Les Canons de Dordrecht

  1. La persévérance des saints

    Le cinquième point de doctrine concernant la persévérance des saints:

    1. Ceux que Dieu appelle selon son immuable dessein à la communion de son Fils, notre Seigneur Jésus-Christ, et régénère par son Saint-Esprit, il les délivre vraiment de la domination et de la servitude du péché durant cette vie, mais pas entièrement de la chair et de ce corps de péché.

    2. De là vient que nous voyons journellement tant de péchés dus à notre faiblesse, et que les meilleures œuvres des saints ne sont jamais sans tache; ce qui leur fournit continuellement l'occasion de s'humilier devant Dieu, d'avoir recours au Christ crucifié, de mortifier de plus en plus leur chair par l'esprit de prière et par de saints exercices de piété, et de soupirer après le but, qui est la perfection; jusqu'à ce qu'étant délivrés de ce corps de péché, ils règnent au Ciel avec l'Agneau de Dieu.

    3. À cause de ces restes de péchés qui habitent en nous, et des tentations du monde et de Satan, ceux qui sont convertis ne pourraient persister en cette grâce s'ils étaient laissés à leurs propres forces. Mais Dieu est fidèle: il les confirme miséricordieusement dans la grâce qu'il leur a une fois conférée, et les conserve puissamment jusqu'à la fin.

    4. Or, bien que cette puissance de Dieu, qui fortifie et conserve les vrais fidèles dans la grâce, soit trop grande pour pouvoir être vaincue par la chair; toutefois, ceux qui sont convertis ne sont pas toujours conduits et poussés par Dieu de telle sorte qu'ils ne puissent, par leurs fautes, en quelques actions particulières, se détourner de la conduite de cette grâce, ou se laisser séduire par les convoitises de la chair au point de leur obéir. Aussi faut-il qu'ils veillent toujours et prient de ne point être induits dans les tentations.

      S'ils ne le font point, non seulement ils peuvent être entraînés par la chair, le monde et Satan à des péchés même graves et horribles; mais ils y sont aussi parfois entraînés par une juste permission de Dieu, ce que montrent assez les tristes chutes de David, de Pierre et d'autres saints personnages mentionnés dans l'Écriture.
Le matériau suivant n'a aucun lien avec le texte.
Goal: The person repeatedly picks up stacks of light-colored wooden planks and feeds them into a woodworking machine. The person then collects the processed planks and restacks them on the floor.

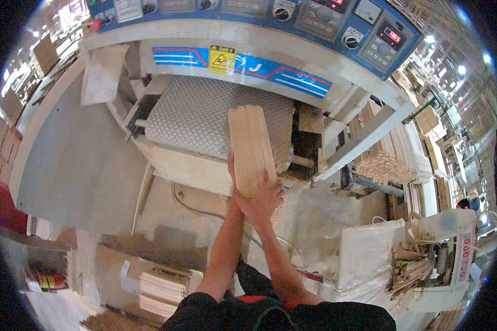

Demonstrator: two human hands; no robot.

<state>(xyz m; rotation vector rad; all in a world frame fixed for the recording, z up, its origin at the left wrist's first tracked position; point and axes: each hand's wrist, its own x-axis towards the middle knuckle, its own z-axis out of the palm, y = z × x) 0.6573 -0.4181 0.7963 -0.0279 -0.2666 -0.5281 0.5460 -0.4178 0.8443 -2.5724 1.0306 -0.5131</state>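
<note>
A bundle of pale wooden strips (250,143), lying side by side, is between my two hands. The far end of the strips rests over the grey, diamond-textured conveyor belt (190,118) of a large machine, and the near end reaches past the belt's front edge. Along the left side of the bundle, my left hand (232,175) grips the strips, its palm partly hidden behind them and my other hand. My right hand (261,199) is wrapped round the near end, fingers curled over the right side.
Above the belt runs a blue control panel (248,15) with knobs and displays. A grey sheet panel (77,143) stands at the left. Stacked wooden strips (389,165) lie to the right, with wood scraps (411,270) nearer. Cut boards (163,292) sit at lower left. A cable (196,209) crosses the floor.
</note>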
    5. Par de tels péchés, cependant, ils offensent Dieu gravement; ils se rendent coupables de mort en contristent le Saint-Esprit; ils rompent le cours normal de l'exercice de la foi, blessent très gravement leur conscience, et parfois perdent temporairement le sentiment de la grâce, jusqu'à ce que la face paternelle de Dieu les éclaire de nouveau, quand, par une véritable repentance, ils retournent dans le bon chemin.

    6. Car Dieu, qui est riche en miséricorde, selon le dessein immuable de l'élection, ne retire point entièrement des siens le Saint-Esprit, même dans leurs tristes chutes; et il ne permet pas qu'ils tombent au point de perdre la grâce de l'adoption et l'état de justification ou qu'ils commettent le péché qui conduit à la mort, à savoir contre le Saint-Esprit; et, qu'étant totalement abandonnés par lui, ils se précipitent dans la perdition éternelle.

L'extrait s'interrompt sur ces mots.